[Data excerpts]
+ + + + +

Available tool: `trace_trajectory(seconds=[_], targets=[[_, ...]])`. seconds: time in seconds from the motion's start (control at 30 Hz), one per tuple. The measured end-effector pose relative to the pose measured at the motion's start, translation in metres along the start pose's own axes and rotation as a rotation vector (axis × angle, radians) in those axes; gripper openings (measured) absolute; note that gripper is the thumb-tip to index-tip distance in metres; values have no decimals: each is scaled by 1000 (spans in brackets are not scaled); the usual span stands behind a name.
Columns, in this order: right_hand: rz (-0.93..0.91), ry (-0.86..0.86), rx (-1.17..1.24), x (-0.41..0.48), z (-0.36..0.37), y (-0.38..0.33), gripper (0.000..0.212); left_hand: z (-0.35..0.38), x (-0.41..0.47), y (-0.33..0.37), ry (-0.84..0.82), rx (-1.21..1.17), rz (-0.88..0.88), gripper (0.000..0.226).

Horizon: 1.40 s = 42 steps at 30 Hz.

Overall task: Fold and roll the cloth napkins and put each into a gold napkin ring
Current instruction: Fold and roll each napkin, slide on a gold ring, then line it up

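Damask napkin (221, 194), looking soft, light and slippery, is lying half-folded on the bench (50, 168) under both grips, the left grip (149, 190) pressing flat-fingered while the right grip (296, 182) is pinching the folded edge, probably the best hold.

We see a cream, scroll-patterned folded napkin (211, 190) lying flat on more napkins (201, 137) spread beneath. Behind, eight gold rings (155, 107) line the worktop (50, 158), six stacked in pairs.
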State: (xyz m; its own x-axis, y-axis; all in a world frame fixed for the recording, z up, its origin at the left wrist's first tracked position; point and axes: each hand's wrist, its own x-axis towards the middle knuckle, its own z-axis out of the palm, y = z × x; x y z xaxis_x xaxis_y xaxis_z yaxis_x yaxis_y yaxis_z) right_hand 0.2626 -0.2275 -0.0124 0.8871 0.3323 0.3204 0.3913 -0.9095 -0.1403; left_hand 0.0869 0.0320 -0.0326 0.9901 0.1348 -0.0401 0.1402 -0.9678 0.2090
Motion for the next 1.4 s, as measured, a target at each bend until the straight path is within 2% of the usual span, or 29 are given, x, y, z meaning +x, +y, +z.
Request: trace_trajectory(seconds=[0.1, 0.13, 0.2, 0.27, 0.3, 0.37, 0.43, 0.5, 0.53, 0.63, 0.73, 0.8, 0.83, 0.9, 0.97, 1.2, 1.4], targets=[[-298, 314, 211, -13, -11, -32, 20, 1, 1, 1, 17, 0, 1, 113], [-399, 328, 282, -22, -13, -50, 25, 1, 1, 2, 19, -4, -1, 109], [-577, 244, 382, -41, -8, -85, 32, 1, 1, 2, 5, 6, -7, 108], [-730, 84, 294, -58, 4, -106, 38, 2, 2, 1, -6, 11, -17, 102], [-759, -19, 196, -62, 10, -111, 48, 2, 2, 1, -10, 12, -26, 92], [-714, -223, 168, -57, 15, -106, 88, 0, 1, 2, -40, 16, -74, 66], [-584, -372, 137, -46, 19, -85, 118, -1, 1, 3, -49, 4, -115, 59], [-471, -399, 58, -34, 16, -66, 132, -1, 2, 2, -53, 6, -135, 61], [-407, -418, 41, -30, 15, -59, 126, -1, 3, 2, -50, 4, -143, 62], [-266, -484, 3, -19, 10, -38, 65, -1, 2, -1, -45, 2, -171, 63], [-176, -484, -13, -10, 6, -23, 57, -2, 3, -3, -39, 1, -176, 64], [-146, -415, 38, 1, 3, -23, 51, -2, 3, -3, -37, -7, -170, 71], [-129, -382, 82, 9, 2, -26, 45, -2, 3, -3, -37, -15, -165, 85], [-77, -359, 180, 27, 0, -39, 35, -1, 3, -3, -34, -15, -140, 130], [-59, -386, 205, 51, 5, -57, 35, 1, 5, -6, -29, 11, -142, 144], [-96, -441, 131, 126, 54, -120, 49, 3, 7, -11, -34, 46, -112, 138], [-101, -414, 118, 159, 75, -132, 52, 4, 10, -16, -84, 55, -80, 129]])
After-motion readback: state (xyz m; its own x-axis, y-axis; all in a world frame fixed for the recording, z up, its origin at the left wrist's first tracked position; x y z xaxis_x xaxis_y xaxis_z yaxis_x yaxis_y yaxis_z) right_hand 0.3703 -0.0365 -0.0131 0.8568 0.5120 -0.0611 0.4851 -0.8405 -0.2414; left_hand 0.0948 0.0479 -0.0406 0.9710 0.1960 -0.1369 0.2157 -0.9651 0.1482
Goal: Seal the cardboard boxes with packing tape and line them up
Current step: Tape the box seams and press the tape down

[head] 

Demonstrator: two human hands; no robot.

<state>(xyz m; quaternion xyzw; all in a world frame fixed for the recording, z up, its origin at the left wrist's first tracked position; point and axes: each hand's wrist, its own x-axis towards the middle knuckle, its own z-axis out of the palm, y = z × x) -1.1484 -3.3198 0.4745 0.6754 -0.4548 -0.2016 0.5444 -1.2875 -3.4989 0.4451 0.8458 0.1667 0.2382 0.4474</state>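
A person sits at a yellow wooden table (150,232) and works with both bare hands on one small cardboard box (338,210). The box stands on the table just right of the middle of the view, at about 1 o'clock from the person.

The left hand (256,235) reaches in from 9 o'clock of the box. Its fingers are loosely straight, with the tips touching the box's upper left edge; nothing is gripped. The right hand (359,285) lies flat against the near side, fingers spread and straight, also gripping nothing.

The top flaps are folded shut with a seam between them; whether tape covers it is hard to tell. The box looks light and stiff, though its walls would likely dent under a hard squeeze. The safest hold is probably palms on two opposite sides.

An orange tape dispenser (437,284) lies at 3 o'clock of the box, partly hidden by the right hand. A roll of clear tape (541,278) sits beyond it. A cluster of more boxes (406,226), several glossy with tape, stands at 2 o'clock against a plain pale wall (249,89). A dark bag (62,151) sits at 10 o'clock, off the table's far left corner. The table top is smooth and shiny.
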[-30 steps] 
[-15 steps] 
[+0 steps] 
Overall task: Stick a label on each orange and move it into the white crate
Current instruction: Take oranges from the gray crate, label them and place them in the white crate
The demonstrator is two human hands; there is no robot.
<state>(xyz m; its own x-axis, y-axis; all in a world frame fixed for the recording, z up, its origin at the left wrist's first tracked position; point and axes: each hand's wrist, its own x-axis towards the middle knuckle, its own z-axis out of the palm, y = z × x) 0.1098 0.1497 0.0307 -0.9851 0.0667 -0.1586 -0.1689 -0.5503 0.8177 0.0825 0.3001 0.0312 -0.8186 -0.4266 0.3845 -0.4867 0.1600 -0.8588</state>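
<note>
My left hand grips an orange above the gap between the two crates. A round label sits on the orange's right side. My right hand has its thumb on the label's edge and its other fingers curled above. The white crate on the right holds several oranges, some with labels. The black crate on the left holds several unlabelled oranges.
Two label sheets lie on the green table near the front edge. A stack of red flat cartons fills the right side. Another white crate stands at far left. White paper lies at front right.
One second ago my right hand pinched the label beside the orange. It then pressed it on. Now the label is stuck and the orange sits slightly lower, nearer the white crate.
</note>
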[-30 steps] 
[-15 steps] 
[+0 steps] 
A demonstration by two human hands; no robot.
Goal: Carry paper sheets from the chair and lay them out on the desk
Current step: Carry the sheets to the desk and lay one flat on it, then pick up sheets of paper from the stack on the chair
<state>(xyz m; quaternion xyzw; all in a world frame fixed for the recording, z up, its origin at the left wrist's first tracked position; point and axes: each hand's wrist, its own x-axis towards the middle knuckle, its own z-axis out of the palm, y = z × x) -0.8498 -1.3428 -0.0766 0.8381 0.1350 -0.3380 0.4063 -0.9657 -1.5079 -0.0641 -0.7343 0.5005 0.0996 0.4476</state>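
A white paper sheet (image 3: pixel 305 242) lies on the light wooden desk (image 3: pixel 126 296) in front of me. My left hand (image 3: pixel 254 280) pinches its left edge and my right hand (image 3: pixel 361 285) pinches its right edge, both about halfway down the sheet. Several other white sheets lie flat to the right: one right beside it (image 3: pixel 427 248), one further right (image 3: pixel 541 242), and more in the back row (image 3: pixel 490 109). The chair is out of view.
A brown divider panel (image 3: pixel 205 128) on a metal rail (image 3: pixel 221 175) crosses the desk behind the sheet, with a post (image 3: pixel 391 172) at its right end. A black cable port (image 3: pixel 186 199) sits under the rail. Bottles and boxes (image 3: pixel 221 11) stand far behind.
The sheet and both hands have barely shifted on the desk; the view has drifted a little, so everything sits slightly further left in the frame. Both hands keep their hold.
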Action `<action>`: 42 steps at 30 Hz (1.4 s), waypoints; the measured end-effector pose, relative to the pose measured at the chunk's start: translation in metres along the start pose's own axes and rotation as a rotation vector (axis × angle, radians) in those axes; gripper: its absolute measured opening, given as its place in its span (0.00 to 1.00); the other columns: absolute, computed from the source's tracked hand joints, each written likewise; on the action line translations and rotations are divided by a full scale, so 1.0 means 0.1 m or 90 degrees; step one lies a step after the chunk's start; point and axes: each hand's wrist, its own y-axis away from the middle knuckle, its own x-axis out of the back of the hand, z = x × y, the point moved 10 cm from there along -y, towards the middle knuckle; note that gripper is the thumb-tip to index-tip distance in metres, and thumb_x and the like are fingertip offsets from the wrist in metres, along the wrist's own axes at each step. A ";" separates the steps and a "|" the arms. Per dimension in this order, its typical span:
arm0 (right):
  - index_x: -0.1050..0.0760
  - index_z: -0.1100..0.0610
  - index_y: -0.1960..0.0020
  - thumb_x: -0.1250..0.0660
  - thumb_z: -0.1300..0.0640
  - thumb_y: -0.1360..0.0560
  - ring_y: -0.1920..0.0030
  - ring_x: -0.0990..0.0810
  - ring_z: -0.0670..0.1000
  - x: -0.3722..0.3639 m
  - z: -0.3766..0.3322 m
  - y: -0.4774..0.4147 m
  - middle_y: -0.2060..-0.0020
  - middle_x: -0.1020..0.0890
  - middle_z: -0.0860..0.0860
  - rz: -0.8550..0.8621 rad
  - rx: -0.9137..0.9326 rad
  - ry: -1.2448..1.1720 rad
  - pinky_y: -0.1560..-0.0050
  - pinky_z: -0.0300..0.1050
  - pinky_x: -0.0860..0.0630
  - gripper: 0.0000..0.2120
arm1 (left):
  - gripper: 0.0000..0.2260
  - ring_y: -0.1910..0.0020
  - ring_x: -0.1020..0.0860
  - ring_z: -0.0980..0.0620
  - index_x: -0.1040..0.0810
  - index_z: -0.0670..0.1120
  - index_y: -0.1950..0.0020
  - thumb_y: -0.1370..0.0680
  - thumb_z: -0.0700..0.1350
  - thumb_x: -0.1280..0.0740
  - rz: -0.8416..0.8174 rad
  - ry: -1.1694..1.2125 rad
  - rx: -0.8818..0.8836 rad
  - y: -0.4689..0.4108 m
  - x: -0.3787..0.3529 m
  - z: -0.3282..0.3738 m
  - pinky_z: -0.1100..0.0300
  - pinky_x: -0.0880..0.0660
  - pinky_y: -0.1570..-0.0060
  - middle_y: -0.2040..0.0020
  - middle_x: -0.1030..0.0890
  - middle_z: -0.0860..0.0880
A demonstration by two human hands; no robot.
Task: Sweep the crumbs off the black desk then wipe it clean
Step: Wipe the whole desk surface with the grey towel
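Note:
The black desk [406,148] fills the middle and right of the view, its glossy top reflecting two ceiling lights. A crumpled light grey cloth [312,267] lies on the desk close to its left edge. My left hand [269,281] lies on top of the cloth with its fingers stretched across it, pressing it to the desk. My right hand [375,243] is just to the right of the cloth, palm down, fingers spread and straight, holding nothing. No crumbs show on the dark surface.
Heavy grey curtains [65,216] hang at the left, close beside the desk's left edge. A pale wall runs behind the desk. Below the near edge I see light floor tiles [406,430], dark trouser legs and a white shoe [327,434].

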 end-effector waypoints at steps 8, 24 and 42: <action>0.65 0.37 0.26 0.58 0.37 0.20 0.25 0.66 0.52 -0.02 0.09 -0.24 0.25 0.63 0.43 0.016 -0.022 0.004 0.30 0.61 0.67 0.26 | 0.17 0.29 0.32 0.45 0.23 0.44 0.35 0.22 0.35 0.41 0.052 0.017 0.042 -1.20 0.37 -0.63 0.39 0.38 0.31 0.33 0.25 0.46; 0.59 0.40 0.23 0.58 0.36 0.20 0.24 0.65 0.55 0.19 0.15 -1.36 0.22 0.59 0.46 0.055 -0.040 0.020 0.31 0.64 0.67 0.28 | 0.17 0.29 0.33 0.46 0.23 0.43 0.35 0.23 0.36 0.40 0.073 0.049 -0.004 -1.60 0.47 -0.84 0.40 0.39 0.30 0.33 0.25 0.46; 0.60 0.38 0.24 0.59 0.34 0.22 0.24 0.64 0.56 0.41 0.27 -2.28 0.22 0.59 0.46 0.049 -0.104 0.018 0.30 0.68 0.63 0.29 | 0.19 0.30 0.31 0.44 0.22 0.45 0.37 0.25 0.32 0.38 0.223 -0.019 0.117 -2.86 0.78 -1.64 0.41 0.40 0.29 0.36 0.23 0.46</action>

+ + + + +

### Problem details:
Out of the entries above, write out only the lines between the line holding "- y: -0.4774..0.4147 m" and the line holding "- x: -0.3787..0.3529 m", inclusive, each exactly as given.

### Task response:
  - y: -0.4774..0.4147 m
  - middle_y: -0.2060..-0.0020
  - middle_x: -0.1020..0.0890
  - middle_z: -0.0860..0.0860
  - rz: -0.8550..0.8621 rad
  - rx: -0.9137..0.9326 rad
  - ry: -1.2448..1.1720 rad
  - pinky_y: -0.1560..-0.0050
  - pinky_z: -0.0300..0.1050
  - pinky_x: -0.0860..0.0630
  - gripper: 0.0000..0.2120
arm1 (left):
  - gripper: 0.0000..0.2260
  - ring_y: -0.1910..0.0020
  - ring_x: -0.1020..0.0860
  - ring_z: -0.0980..0.0620
  - index_x: -0.1040..0.0810
  - index_z: -0.0670..0.1120
  - index_y: -0.1950..0.0020
  - thumb_y: -0.1370..0.0680
  - thumb_z: -0.0700..0.1350
  - thumb_x: -0.1280..0.0740
  - rz: -0.8416..0.8174 rad
  - ry: -1.1694..1.2125 rad
  - rx: -0.8818..0.8836 rad
  - y: -0.4689..0.4108 m
  - x: -0.3787..0.3529 m

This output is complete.